1 Statistical data generation

Statistical data is gathered using the tool safecopy (safecopy web page version 1.5. It provides the following features:

1.1 Options for data generation

To produce significant statistical data, user definable options for safecopy are set as follows for all statistic gatherings:

Safecopy will use synchronous or direct IO, bypassing kernel caching, reducing the imprint of kernel behavior on the read timing.
-L 2
Safecopy will use low level IO where applicable, which in case of CDROM media bypasses kernel driver error correction and reads sectors in so called raw mode directly from the drive.
-Z 0
This disables a feature of safecopy that forces head realignments after read errors occurred. Since head realignments induce delays for repositioning the drive head on the following read attempt, this would falsify acquired statistical data and needs to be disabled.
-R 4
Safecopy will try to read at least the first sector of a found bad area 4 times before giving up and skipping to the next sector. This is necessary to successfully detect some recoverable sectors and provide timing data on them.
-f 1*
Safecopy will try to read every single sector of the drive, even in a concurrent bad area. The default behavior would be to skip over bad areas and only check some sectors to find the end of the bad area fast. Since we want statistical data on the behavior of unreadable sectors, we attempt to read on every sector instead.
-b XXX
The preferred blocksize reported by the Linux kernel is 1024 byte on x86 systems and 4096 byte on x86_64 systems. However most hardware sector sizes are 512 byte. Force setting this causes safecopy to explicitly read every sector individually which is what we want. However some hardware uses different sector sizes. CDROMs for example have a logical sector size of (usually) 2048 byte.
-T timing.log
Safecopy will store sector read timing statistics in this file.
-o badblocks.log
Safecopy will list unrecoverable sectors in this file.
An example safecopy invocation to read from a CD drive on a Linux machine would be:

safecopy -sync -L 2 -Z 0 -R 4 -f 1* -T timing.log -o badblocks.log -b 2048 /dev/cdrom test.dat

1.2 Data preparation

The relevant output of safecopy is stored in two files:

Holds sector numbers and read times in µ-seconds.
Holds a list of unrecoverable sectors.
To visualize this data meaningfully, the read timings need to be split into read times for the relevant groups.

unrecoverable sectors
are easy to extract, since their sector numbers are listed in badblocks.log.
readable sectors
are identifiable since they are not listed in badblocks.log, and listed in timing.log exactly once.
recoverable sectors
are identifiable since they are not listed in badblocks.log, but listed in timing.log multiple times, since safecopy attempted to read them more than once. This group can be split further into:

unsuccessful read attempts
on recoverable sectors, which are all entries with a result code of -1.
successful read attempts
on recoverable sectors, which are entries with a positive result code.
Sector numbers and timings for all of these groups are generated by standard text file processing tools and stored in separate files.
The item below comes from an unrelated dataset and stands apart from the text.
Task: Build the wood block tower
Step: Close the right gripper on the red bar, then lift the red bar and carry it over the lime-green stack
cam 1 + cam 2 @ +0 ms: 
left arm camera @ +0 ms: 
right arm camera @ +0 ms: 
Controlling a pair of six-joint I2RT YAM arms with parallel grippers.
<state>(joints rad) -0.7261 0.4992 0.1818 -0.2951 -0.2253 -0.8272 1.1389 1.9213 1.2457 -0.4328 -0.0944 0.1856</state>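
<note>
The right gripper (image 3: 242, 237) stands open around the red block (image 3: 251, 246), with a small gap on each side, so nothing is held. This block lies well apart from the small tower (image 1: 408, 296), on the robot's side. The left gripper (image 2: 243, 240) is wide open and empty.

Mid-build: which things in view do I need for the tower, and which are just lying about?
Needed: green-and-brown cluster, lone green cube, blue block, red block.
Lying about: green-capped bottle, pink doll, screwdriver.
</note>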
These files can then be read by a graphical visualization tool like gnu-plot.

1.3 Shortcomings

Safecopy only tries to repeatedly read the first sector of any set of adjacent sectors that cause read errors. As such, it can not distinguish between recoverable sectors and unrecoverable sectors within or at the end of such a set. Also the amount of read attempts is limited to a finite amount, which implies to possibility of missed recoverable sectors, just because they did not recover during the attempted read calls. Therefore it must be assumed that some of the sectors listed as unrecoverable are hidden recoverable sectors.

On the other hand some of the sectors identified as readable sectors could be hidden recoverable sectors that happened to be successfully read on first attempt. Then again every sector has the potential to eventually fail.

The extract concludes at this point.